[INSTRUCTIONS TO FOLLOW]
Search the records for the word "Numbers" and copy each line in which it appears.

Items from a dataset:
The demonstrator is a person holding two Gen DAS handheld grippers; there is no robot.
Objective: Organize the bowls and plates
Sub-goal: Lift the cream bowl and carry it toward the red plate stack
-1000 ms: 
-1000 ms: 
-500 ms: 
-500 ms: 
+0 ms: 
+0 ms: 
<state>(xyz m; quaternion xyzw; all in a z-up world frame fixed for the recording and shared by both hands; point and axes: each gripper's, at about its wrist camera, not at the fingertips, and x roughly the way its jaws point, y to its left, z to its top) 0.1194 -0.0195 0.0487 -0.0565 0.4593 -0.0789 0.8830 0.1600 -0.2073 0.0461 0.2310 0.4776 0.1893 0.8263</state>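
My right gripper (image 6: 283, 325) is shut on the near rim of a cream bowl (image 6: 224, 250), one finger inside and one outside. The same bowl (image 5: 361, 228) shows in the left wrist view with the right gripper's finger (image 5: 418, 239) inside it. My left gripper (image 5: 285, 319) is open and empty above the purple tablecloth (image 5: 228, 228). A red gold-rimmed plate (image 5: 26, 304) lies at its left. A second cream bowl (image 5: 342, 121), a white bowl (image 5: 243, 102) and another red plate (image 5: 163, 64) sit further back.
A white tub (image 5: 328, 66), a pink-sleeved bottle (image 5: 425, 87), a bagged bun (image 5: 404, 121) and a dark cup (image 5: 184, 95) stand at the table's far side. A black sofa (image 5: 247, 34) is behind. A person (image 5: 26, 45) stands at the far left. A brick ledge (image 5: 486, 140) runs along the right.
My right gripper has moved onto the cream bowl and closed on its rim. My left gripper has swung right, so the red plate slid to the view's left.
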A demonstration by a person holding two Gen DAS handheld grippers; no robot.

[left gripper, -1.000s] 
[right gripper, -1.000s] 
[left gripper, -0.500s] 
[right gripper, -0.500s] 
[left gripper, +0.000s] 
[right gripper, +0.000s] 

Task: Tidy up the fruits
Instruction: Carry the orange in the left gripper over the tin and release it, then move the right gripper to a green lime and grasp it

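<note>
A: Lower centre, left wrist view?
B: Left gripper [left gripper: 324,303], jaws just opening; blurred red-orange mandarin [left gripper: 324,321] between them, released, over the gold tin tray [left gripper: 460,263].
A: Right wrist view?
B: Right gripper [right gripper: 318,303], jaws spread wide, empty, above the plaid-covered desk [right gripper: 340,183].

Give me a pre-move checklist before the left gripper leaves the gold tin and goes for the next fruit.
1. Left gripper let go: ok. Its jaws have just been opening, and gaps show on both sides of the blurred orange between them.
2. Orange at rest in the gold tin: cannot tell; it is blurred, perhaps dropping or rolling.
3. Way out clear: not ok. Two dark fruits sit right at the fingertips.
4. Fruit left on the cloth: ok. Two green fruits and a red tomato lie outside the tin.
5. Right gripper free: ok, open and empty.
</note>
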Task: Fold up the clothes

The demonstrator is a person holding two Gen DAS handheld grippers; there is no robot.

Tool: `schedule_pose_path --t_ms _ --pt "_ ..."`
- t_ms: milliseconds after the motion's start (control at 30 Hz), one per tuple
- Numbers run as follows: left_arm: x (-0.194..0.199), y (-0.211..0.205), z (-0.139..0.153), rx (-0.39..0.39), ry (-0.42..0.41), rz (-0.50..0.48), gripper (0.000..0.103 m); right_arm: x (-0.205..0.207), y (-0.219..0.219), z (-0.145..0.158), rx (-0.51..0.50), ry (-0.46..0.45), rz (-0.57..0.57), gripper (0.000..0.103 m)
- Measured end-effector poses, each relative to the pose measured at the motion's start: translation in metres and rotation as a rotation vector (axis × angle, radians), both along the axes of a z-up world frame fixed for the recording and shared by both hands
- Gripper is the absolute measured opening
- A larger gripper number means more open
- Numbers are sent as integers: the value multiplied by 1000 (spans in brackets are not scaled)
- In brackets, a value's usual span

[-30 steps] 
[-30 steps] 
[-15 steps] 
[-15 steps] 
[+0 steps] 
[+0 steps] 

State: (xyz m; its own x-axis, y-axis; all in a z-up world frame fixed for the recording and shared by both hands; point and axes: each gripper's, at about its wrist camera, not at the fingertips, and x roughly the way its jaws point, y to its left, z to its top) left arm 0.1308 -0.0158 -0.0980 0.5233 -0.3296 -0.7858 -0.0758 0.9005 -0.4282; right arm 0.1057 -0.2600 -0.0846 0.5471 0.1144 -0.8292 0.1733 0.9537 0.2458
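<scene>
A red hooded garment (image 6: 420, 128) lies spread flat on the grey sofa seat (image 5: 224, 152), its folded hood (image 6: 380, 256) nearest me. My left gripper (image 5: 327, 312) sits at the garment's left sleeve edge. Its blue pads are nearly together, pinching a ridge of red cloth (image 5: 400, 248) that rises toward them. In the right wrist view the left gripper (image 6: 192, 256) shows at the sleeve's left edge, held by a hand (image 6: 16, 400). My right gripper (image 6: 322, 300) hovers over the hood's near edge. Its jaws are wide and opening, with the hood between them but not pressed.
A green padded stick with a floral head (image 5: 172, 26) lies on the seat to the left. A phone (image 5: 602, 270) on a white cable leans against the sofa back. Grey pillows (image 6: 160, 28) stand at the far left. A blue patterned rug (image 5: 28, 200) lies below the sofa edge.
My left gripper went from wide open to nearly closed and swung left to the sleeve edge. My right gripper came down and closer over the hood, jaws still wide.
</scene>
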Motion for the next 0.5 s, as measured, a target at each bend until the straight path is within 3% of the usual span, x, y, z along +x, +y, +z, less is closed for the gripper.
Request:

[ANSWER BELOW]
- Numbers run as follows: left_arm: x (-0.194..0.199), y (-0.211..0.205), z (-0.139..0.153), rx (-0.39..0.39), ry (-0.42..0.41), rz (-0.50..0.48), gripper (0.000..0.103 m); right_arm: x (-0.205..0.207), y (-0.219..0.219), z (-0.145..0.158), rx (-0.51..0.50), ry (-0.46..0.45), rz (-0.57..0.57), gripper (0.000..0.103 m)
- Numbers are sent as integers: the value multiplied by 1000 (spans in brackets are not scaled)

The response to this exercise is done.